*Exercise prompt*. Which lines hold the word "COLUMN"? Copy each of them from the material.

Source data below:

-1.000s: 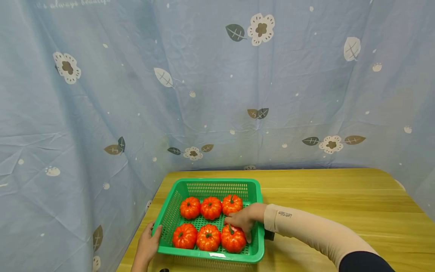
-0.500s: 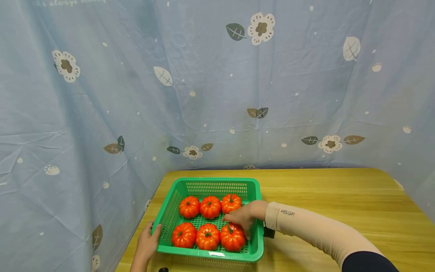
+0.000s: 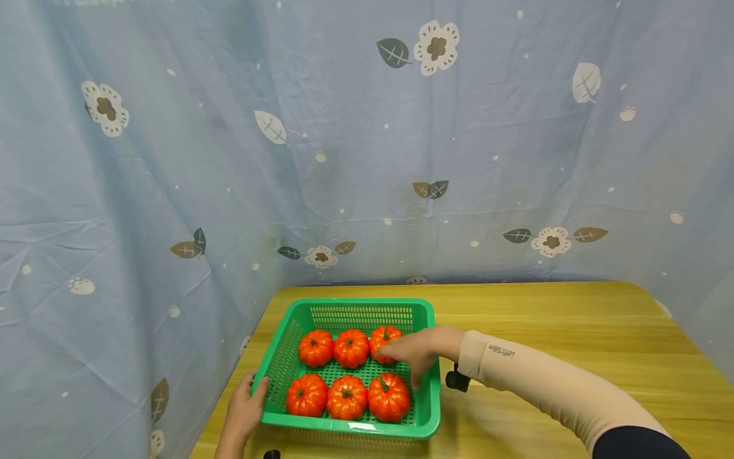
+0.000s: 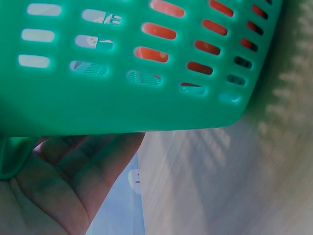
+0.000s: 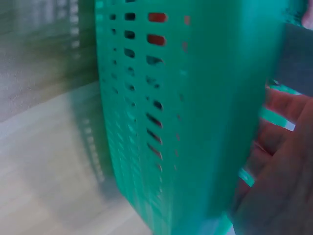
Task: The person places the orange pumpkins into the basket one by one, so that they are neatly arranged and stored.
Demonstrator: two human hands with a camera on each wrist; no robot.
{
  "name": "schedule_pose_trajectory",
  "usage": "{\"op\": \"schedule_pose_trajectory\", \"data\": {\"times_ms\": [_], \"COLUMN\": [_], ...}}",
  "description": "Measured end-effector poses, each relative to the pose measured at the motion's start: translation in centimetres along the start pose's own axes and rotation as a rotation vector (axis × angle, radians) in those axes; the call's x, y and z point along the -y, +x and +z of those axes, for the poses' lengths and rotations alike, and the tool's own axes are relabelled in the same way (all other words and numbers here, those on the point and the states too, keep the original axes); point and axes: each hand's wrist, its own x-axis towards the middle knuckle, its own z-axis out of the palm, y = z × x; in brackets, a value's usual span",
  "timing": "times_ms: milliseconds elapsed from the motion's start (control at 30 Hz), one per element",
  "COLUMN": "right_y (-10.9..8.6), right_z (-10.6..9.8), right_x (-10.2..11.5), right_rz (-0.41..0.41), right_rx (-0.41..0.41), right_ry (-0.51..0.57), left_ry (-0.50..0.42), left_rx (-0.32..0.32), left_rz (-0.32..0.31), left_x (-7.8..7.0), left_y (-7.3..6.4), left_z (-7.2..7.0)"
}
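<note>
Two rows of three glossy orange pumpkins lie in a green slotted plastic basket [image 3: 321, 423]. At the left rim my left hand [image 3: 243, 408] grips the basket, thumb over the rim; its palm and fingers [image 4: 102, 161] show against the wall in the left wrist view. Over the right side hovers my right hand [image 3: 417, 352], fingers loosely bent and holding nothing. It hangs between the front right pumpkin [image 3: 389, 398] and the back right pumpkin [image 3: 385, 344], partly covering the latter. Whether it touches that one I cannot tell. The right wrist view is blurred.
The basket stands on the left part of a wooden table [image 3: 545, 331]. A blue patterned curtain [image 3: 367, 159] hangs behind and to the left. A small black device [image 3: 457, 380] is under my right wrist, outside the basket.
My right hand has come off the front right pumpkin, lifting up and slightly away toward the back. The left hand keeps its grip. The whole view has shifted slightly.
</note>
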Motion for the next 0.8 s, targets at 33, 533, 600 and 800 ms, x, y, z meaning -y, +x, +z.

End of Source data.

*Solution to this task*.
  "usage": "{\"op\": \"schedule_pose_trajectory\", \"data\": {\"times_ms\": [_], \"COLUMN\": [_], ...}}",
  "COLUMN": "right_y (-10.9..8.6), right_z (-10.6..9.8), right_x (-10.2..11.5), right_rz (-0.41..0.41), right_rx (-0.41..0.41), right_ry (-0.51..0.57), left_ry (-0.50..0.42), left_rx (-0.32..0.32), left_rz (-0.32..0.31), left_x (-7.8..7.0), left_y (-7.3..6.4), left_z (-7.2..7.0)"

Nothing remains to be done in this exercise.